Badjura was particularly sensitive to the media, publications and public portraits, even more so towards the end of her life. She rarely talked with the media, concerned that her statements or information about her would end up as ‘internet trash’. Exhibiting unusual modesty, she was interested in creation, not in promotion.
Her biography reveals that she was independent and bold. She travelled to Switzerland in the 1950s, first to work on a farm, but then found a job designing old-fashioned chalets in two architectural offices. She decided to modernise the design and was offered a permanent job, but returned home. After obtaining a job at Ljubljana’s design studio called Projektivni atelje, where she spent most of her career (1959–1989), she also started her independent practice dedicated to an area that was at first considered marginal. She designed her first nursery school, Vrtec pod Gradom, in the Ljubljana neighbourhood of Prule in 1962after she refused to draw up plans for a house whose concept was designed by another architect, as she did not associate herself with the design. Therefore, she was assigned to design a nursery school, a building type that did not interest her older, male colleagues. “Senior architects will not work on architecture for children,” it was said.
This marginal, seemingly second-rate typology, scarcely lucrative and regarded as ‘child-like’, nonetheless presented a significant creative challenges for Badjura, and architecture for children was to remain the main focus of her subsequent body of work. Her way of thinking has become generally accepted and has paved the way for the contemporary development of nurseries and schools in the region. Between 1960 and 1982, she designed 22 nurseries with playgrounds in Slovenia, 3 in Croatia and 21 in Macedonia. Most of the buildings are still in operation, and due to present-day rigid legislation many are still considered better and more stimulating architecture than work being constructed today. This makes Badjura’s designs contemporary, as designing nurseries today is subject to such standards and requirements that the essence of this type of architecture is often forgotten; i.e. that a nursery is a house for children and not a house adapted to children.

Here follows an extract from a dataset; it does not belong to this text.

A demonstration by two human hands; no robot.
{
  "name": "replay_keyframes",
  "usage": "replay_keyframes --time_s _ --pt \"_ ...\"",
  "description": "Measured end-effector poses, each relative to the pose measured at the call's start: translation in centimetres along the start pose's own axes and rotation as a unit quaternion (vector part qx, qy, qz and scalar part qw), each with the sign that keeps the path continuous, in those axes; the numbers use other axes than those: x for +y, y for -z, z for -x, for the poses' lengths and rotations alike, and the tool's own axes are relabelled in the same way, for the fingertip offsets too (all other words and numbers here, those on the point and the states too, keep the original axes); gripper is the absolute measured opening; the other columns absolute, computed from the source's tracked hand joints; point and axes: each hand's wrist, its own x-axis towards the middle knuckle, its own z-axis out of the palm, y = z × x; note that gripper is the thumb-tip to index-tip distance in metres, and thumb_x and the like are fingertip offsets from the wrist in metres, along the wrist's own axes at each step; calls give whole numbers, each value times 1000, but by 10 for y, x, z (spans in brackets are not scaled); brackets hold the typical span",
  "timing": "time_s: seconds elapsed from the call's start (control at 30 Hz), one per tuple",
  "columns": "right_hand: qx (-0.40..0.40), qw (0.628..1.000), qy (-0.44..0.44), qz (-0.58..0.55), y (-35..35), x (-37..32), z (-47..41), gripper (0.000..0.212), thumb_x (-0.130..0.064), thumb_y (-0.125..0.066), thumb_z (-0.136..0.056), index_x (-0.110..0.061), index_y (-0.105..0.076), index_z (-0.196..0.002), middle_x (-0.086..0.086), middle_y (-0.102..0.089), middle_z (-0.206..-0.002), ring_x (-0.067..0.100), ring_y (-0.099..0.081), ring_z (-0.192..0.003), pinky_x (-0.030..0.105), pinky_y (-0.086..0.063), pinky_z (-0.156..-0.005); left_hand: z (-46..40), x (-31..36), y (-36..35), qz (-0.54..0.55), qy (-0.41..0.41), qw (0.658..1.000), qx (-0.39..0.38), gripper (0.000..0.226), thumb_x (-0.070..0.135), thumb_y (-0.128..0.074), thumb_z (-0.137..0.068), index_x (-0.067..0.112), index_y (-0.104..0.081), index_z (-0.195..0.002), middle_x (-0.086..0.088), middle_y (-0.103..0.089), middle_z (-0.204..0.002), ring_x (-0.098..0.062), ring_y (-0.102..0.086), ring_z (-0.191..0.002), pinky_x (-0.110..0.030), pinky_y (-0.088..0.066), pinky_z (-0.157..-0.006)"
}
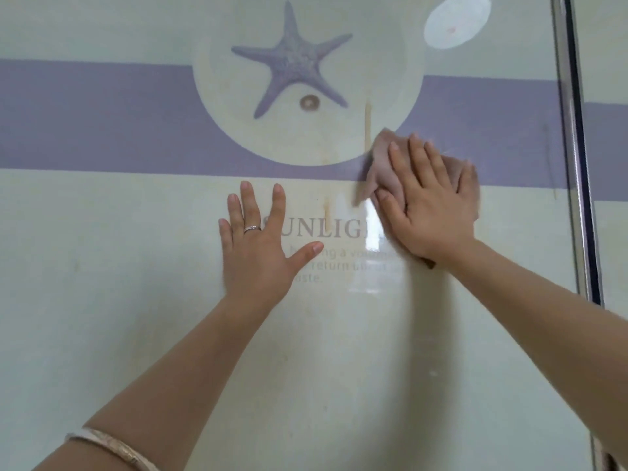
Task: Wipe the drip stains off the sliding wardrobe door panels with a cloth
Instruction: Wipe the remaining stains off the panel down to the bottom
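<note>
A glossy pale wardrobe door panel (136,300) fills the view, with a purple band and a starfish print. Brownish drip stains (367,127) run down it beside the starfish circle, and another streak (327,207) sits lower, above the printed word. My right hand (428,205) presses a pinkish-brown cloth (382,158) flat against the panel, just right of the upper stain. My left hand (260,246), wearing a ring, rests flat on the panel with fingers spread and holds nothing.
A metal door frame (574,147) runs vertically at the right, with a second panel (608,79) beyond it. A faint streak (547,158) marks the purple band near that frame. A pale round patch (457,20) sits at the top right.
</note>
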Motion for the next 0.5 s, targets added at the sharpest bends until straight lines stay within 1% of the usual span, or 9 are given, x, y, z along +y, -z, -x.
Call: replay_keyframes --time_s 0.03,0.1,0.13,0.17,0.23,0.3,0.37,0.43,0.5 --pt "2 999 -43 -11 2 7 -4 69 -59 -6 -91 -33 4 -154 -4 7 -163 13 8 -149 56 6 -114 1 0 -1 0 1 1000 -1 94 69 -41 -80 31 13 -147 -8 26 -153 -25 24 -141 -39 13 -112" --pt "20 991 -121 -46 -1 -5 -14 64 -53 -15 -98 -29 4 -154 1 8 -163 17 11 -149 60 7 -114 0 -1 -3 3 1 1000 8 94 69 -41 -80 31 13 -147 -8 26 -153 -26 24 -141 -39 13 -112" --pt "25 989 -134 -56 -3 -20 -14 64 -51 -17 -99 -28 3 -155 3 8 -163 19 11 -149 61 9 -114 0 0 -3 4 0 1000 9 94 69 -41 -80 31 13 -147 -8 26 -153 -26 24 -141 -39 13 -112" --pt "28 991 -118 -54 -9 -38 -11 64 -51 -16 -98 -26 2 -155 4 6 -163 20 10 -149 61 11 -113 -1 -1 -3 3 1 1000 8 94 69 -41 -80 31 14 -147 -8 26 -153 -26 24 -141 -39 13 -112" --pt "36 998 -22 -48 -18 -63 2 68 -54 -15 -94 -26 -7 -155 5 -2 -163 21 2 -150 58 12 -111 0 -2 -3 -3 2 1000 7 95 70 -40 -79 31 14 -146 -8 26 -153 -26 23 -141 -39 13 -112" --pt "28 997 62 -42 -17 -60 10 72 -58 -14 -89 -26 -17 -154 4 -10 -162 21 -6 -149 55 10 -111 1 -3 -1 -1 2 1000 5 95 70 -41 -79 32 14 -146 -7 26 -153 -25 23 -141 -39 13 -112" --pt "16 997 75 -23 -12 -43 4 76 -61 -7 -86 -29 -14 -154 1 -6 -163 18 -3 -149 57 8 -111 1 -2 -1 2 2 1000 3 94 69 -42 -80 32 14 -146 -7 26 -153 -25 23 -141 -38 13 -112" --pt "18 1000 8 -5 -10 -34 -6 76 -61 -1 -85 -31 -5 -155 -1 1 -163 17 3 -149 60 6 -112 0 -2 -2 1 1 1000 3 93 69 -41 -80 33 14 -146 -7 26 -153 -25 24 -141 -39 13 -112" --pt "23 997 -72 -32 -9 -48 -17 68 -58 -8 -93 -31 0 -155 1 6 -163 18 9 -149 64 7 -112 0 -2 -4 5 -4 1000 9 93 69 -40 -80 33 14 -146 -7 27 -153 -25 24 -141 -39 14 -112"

Even her first nursery school, the Prule unit of Vrtec pod Gradom, stood out. The most striking feature of the building is its indoor ramp (rather than a staircase), which is not merely about functionality but about conditioning different experiences of space for play. “The parents were able to socialise there, watch what was happening downstairs and upstairs, hang on the railing and meet children who were playing and running around. Walking uphill and maintaining balance are a great accomplishment for the youngest children,” said my colleague, Mojca Gregorski, the mother of children who recently attended Badjura’s nursery and who herself focuses on contemporary kindergarden design as an architect. There used to be a historic villa on the eastern side of the nursery, but it was demolished in 2013 and replaced with a development with five luxury units.
The city defended this decision as “making optimal use of space”, while in reality, the building has taken away natural light from the nursery and led to poorer air quality due to an unfortunate posi-tion of the entry to the underground parking. This is only one example of a lack of protection of Badjura’s architecture, which presents a loss for everyone. In addition to nurseries, Rotija Badjura also designed a series of inventive playgrounds using cheap materials, ‘ready-made’ elements, such as concrete pipes, tree trunks of different sizes and sand of different grain size. She published a book entitled Otroška igrišča (Children’s Playgrounds, with the architect Lučka Šarec, in 1973).

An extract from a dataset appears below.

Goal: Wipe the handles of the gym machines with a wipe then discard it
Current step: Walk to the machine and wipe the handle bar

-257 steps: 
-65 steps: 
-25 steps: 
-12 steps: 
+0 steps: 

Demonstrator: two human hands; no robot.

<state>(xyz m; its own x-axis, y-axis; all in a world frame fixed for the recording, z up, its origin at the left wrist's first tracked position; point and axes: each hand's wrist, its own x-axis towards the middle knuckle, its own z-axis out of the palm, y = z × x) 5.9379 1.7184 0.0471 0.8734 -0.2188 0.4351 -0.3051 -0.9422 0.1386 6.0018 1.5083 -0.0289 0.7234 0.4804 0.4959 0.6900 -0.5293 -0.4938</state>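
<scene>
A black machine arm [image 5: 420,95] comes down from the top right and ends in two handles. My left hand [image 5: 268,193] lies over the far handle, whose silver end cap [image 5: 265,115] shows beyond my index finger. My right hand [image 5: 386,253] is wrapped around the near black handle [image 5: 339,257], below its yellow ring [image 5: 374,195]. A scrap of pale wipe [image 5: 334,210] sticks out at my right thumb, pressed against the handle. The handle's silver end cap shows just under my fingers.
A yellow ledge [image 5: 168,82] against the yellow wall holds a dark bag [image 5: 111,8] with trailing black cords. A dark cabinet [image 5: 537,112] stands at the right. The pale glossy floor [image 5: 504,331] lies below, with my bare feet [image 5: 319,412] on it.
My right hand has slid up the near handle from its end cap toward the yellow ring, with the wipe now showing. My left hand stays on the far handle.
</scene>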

Furthermore, Rotija inherited a love of the mountains and hiking after her parents, film director Metod Badjura and film editor Milka Badjura. She headed the committee for mountain construction at the Alpine Association of Slovenia (1970–1977) and led the standardisation and planning of mountain huts. In 1975, she designed a transportable modular trail shelter, which could be used as an independent unit or combined with several ones (in collaboration with Aleš Kunaver and Avtomontaža company).
Rotija Badjura never strived to be in the limelight. While many buildings she designed still fully and successfully serve their purpose, few people know the name of their designer. Her work is based on an understanding of architecture as a tool for better living; an approach that has been somewhat pushed to the background. Her work can still provide an inspiration to design responsible and time-less architecture to benefit people with simple elements. I hope that spreading information about her work will help her architecture be protected and preserved.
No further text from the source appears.